Cultores do impossível
por Cláudio Abramo
No que talvez seja a mais famosa definição de política, Niccolò Machiavelli resumiu-a como “a arte do possível”. Referia-se ao fato de que, na política, diferentemente do que na guerra, a contraposição dos interesses por meio da negociação conduz a compromissos.
Vestida de outra forma, a concepção da política enquanto território de negociação aparece na também famosa frase do “chanceler de ferro” alemão Otto von Bismarck, segundo a qual “As leis são como as salsichas: o melhor é não saber como são feitas”.
Maquiavel vem à lembrança como consequência de uma reflexão a respeito do que se observa das reações dos leitores ao se abordarem temas políticos.
O que se observa é que, numa proporção demasiado elevada das vezes, as paixões eliminam a vida inteligente na Internet. Não se pratica a arte do possível, mas o culto ao impossível.
Quem acredita demais no poder de comunicação da Internet deveria gastar algumas horas a percorrer blogs e seus espaços de comentários.
O saldo bruto é uma quantidade fora do normal de lixo.
Comunicação pressupõe inteligibilidade. Nuvens de besteiras não constituem informação e não podem comunicar coisa nenhuma. A maior parte do que aparece na rede não comunica nada, e portanto não pode influenciar ninguém.
Como neste espaço que o eventual visitante percorre não se admitem xingamentos, trocas de insultos etc., não se publicam os exemplos mais graves de incivilidade que são comuns em outros lugares (alguns escapam, porém). Mas como, também, o pessoal animalesco que gosta disso parece constituir uma classe delimitada, depois de algumas tentativas eles desistem e vão chatear em freguesias mais complacentes.
Embora haja nuanças, a classe de observações irracionais mais frequente reúne os opositores e os defensores de algo que tanto uns quanto outros entendem mais ou menos vagamente como Lula e o PT.
Muitas vezes o sujeito sequer lê o que está escrito na nota publicada. A mente do cara funciona como um buscador. Se encontra a combinação “L-U-L-A” já lasca algum impropério, pró ou contra. Por vezes interpreta o que leu (ou melhor, que de fato não leu, ou que limitações intransponíveis lhe permitiram ler) com sentido diametralmente oposto ao que de fato se escreveu. Um traço constante é a falta de embasamento, mesmo que elementar.
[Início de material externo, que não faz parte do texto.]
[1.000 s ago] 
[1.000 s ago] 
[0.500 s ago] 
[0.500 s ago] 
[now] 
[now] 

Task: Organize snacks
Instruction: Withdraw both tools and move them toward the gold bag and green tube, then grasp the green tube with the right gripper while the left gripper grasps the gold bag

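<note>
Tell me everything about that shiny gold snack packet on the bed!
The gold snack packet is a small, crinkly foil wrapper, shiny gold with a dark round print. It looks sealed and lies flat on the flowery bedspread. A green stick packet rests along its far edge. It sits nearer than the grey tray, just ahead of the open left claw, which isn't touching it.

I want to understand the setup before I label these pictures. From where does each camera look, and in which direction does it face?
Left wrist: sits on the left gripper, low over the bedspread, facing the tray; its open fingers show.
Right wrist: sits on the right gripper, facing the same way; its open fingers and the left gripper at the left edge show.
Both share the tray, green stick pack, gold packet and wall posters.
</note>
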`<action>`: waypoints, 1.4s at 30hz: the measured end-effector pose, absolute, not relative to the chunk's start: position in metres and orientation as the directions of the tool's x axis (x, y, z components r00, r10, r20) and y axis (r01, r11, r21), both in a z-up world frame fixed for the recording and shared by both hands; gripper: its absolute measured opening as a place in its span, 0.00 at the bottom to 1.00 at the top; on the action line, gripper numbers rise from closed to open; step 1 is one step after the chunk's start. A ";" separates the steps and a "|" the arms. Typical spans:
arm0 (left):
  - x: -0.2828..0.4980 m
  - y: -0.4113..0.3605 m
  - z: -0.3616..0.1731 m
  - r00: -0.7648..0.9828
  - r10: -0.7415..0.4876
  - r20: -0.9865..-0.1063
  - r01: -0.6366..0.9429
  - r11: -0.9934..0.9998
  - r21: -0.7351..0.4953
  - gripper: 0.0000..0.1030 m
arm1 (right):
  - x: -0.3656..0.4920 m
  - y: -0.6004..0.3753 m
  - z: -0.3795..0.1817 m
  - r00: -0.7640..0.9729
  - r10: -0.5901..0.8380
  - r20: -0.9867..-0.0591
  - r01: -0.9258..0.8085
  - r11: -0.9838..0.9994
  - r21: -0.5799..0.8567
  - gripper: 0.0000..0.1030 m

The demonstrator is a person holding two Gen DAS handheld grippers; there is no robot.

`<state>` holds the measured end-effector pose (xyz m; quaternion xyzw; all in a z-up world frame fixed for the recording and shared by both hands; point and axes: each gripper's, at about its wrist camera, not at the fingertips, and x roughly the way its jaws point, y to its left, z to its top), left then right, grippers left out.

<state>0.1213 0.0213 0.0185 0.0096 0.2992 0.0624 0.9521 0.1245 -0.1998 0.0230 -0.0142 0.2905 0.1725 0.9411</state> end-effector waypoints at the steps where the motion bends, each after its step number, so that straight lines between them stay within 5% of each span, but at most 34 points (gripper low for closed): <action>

Visitantes desse tipo distribuem-se dos dois lados do espectro definido pela fronteira pró-Lula e contra-Lula, embora cada grupo tenha lá suas peculiaridades. O grupo lulista tende à paranóia e ao emprego de referências que colhe no aparato propagandístico subterrâneo do PT e do governo; o traço comum do grupo antilulista é a aversão a políticas populares.
Diversos do campo lulista se entregam ao hábito que lhes foi inculcado pela pseudo-esquerda acadêmica uspiana e seus discípulos espalhados por aí (objeto de notas durante a semana passada), de considerar que o que se encontra escrito em algum lugar jamais é aquilo que quem escreveu queria transmitir, mas algo escondido num subtexto construído em seu próprio imaginário. Já que, conforme os ditames dessa “atitude crítica”, quem escreveu não tem noção do que escreve ou tem intenção deliberada de ludibriar o leitor por meio de propaganda subliminar, cabe ao genial comentarista “explicar”, “desvendar” ou “revelar” as mais extraordinárias alegações. (É assim, aliás, que se faz a ciência social brasileira bem-pensante. Mas divago.)
O que esses guerreiros dos dois lados não percebem é que uns são o espelho dos outros. Os dois subgrupos dizem a mesma coisa, a saber, que só estão interessados em xingar o outro lado do espelho.
Ao fazerem isso, cometem toda sorta de absurdos. Tomo como exemplo (poderiam ser outros, que se repetem cansativamente na forma) a história de Lula sair em defesa de José Sarney.
Na ânsia de justificar o comportamento do presidente Lula, não importa qual seja, seus escudeiros se metem na posição de defender alguém como Sarney! Qual racionalidade explicaria uma coisa dessas?
Já diversos dos oponentes de Lula e do PT recaem no equívoco de atribuir a Lula e a Sarney e companhia bela uma suposta intenção corruptora comum, ou de pespegar em Lula a intenção de destruir o Estado pela aliança com oligarquias, ou alguma combinação semelhantemente abstrusa. Como é que isso pode ser apresentado como plausível?
O que esses combatentes da Internet pretendem? Será que acham mesmo que suas atitudes resultarão no convencimento de alguém? Qual é o diálogo que propõem? Não pode ser com ninguém mais senão com aqueles que já compartilham seus pontos de vista e seu comportamento.
Cultores do impossível, falam de si para si. E do nada, nada se extrai.